- From: Michael Kay <mike@saxonica.com>
- Date: Tue, 29 Sep 2015 11:10:03 +0100
- To: Abel Braaksma <abel.braaksma@xs4all.nl>
- Cc: "Robie, Jonathan" <jonathan.robie@emc.com>, Public Joint XSLT XQuery XPath <public-xsl-query@w3.org>
> > if(@a > 5) then xs:error(@a) else @a > > Which could be reported (probably in another world, I know) by processors as: "XPTY0004: attribute type with value 8 is considered of invalid type", which may more closely match the original meaning and use-cases in XSD with xs:alternative. I’m not sure what you are getting at here. This one seems perfectly clear to me: if the condition (@a > 5) is true, the expression raises a dynamic error FORG0001. Why is this case a problem? > > See below for some other thoughts: > > >> >> 1. How does this interact with Errors and Optimization? I was surprised to find >> at least one popular implementation that happily returns "1" as the result of >> this query: >> >> let $x as xs:error := () >> return 1 > > I think this assignment is not allowed, because xs:error is only a supertype of itself, and promotion is not supported. But I also think that it should not (necessarily) throw an error. It is a type error, and an optimizing compiler can compile $x away: it is never called. The possible outcomes here are : (1) the processor can optimize the variable away and return 1, or (2) it can raise a type error because () is not a valid instance of xs:error; it can raise this type error either (2a) statically or (2b) dynamically.
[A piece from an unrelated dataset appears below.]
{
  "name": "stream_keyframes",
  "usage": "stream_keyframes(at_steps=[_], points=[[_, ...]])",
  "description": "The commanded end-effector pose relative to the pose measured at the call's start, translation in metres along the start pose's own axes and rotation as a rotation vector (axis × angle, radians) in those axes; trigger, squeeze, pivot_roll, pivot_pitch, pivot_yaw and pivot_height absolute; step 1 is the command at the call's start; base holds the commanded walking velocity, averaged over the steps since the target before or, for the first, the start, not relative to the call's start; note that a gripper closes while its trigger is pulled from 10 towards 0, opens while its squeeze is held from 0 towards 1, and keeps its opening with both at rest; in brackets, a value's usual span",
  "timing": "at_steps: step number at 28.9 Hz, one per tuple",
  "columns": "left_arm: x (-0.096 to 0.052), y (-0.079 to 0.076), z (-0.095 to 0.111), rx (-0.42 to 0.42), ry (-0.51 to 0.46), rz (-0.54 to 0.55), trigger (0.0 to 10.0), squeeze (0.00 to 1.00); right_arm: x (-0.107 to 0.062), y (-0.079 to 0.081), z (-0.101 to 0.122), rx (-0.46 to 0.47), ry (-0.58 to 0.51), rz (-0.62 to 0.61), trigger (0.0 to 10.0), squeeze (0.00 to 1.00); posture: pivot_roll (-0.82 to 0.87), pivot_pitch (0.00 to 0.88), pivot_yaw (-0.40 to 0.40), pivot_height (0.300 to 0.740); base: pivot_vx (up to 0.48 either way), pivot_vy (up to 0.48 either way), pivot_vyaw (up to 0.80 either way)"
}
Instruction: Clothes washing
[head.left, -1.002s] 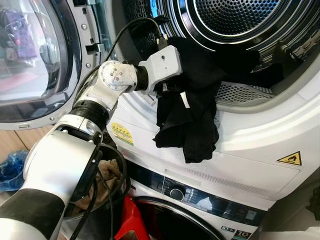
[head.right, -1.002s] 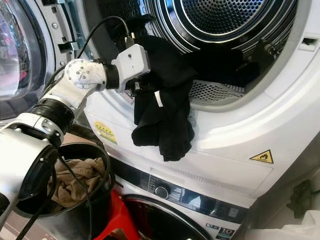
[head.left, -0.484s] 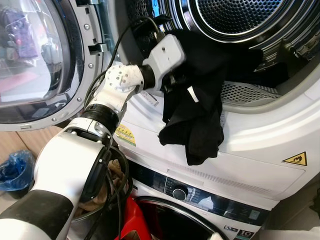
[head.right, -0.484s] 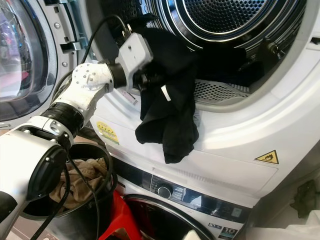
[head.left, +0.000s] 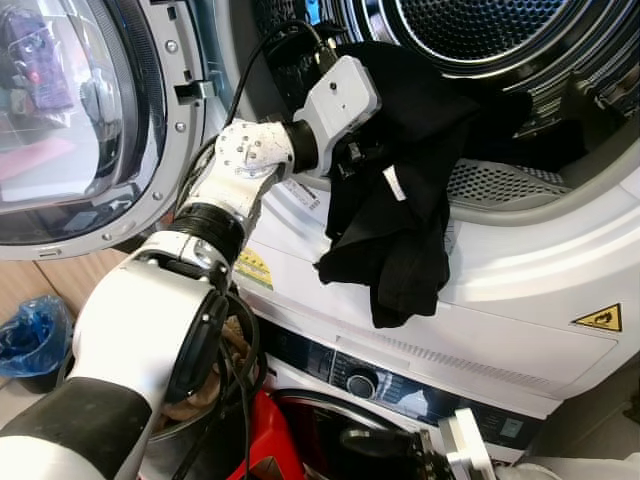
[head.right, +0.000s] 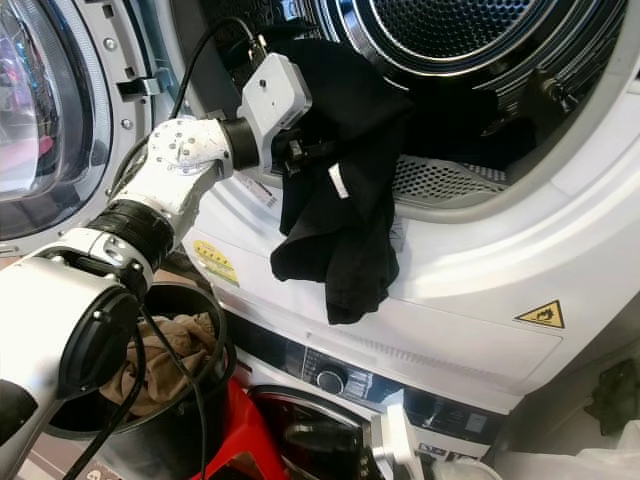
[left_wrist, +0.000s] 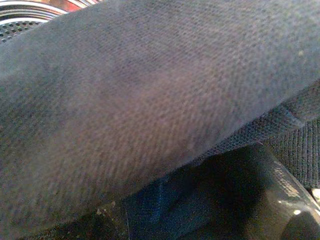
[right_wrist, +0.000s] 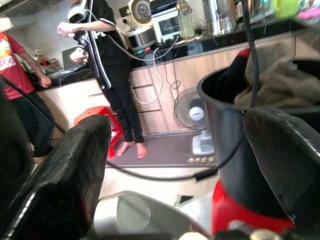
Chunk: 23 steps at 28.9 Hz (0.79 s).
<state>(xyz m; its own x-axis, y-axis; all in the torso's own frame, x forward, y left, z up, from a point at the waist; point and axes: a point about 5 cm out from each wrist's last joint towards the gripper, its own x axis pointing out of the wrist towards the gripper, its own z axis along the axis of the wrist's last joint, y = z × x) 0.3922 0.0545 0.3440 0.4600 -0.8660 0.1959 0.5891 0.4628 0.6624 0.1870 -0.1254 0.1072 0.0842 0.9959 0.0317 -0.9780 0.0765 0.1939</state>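
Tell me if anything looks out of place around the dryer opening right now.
The black garment is only half in: it hangs over the drum opening's lower rim and down the white front panel. The left gripper is pressed into it, its jaws buried in the cloth.

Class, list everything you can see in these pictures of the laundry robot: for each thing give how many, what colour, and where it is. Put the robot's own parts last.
Black garment: one, draped over the drum opening's lower rim.
Upper machine: one, white, drum open.
Its door: one, glass with grey rim, swung open at left.
Warning sticker: one, yellow triangle, upper machine's front.
Lower machine: one, dark control panel with a dial.
Black bucket: one, holds beige cloth, lower left.
Red object: one, beside the bucket.
Blue bag: one, on the floor at left.
People: two, one in black, one in red, by kitchen counters.
Fan: one, white, on that floor.
Left gripper: at the garment, fingers hidden.
Right gripper: black fingers apart, low.
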Motion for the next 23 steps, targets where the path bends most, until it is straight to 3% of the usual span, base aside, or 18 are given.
stream_keyframes(at_steps=[1, 4, 5, 8, 15, 19, 23], points=[[-0.001, 0.000, 0.000, -0.004, -0.001, -0.013, 10.0, 0.00, 0.011, -0.013, 0.024, -0.134, -0.040, -0.088, 10.0, 0.00, -0.07, 0.028, 0.047, 0.740, 0.000, 0.000, 0.00], [-0.001, -0.002, -0.001, -0.010, 0.000, -0.025, 10.0, 0.00, 0.033, -0.028, 0.043, -0.224, -0.093, -0.162, 10.0, 0.00, -0.07, 0.026, 0.047, 0.740, 0.000, 0.000, 0.00], [-0.001, -0.002, -0.001, -0.010, 0.000, -0.025, 10.0, 0.00, 0.033, -0.028, 0.043, -0.224, -0.093, -0.162, 10.0, 0.00, -0.07, 0.026, 0.047, 0.740, 0.000, 0.000, 0.00], [0.000, -0.004, -0.002, -0.011, -0.003, -0.036, 10.0, 0.00, 0.055, -0.022, 0.055, -0.252, -0.141, -0.103, 10.0, 0.00, -0.06, 0.017, 0.047, 0.740, 0.000, 0.000, 0.00], [0.001, -0.005, -0.001, -0.012, -0.010, -0.049, 10.0, 0.00, 0.065, -0.012, 0.061, -0.284, -0.150, -0.049, 10.0, 0.00, -0.06, 0.008, 0.045, 0.740, 0.000, 0.000, 0.00], [0.001, -0.006, -0.001, -0.010, -0.013, -0.058, 10.0, 0.00, 0.079, -0.038, 0.079, -0.475, -0.116, -0.264, 10.0, 0.00, -0.06, 0.000, 0.044, 0.740, 0.000, 0.000, 0.00], [0.002, -0.006, 0.000, -0.009, -0.015, -0.064, 10.0, 0.00, 0.085, -0.044, 0.085, -0.542, -0.114, -0.321, 10.0, 0.00, -0.05, 0.001, 0.044, 0.740, 0.000, 0.000, 0.00]])
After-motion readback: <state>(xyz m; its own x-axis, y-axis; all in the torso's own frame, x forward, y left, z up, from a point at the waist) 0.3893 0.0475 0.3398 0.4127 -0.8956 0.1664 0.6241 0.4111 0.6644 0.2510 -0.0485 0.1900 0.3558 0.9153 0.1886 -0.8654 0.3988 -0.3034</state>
This case is no different from writing let $x as xs:integer := “London” return 1 so I fail to see why we find it troublesome. (Note that a processor that does static type checking and that optimizes the variable away statically might do these steps in either order, with different outcomes…) > >> >> 3. The text is not very precise. Does it apply to variable bindings established >> by passing parameters to functions? >> >> What should an implementation do with a function declaration like this, >> assuming it is not called? >> >> declare function local:f($e as xs:error) as xs:error { >> $e >> }; > This is a legal function declaration, but any attempt to call the function will result in a type error. >> >> In the query of XPath / XQuery per se, is there ever a need to allow xs:error >> as a sequence type? We don’t allow it because there is a use case, we allow it because there is no reason not to. We don’t disallow multiplication by zero just because we can’t see why anyone would want to do it. Orthogonality drives the design here: no unnecessary restrictions. > >> >> Are there queries in the wild that do this? If so, why? >> > Not relevant.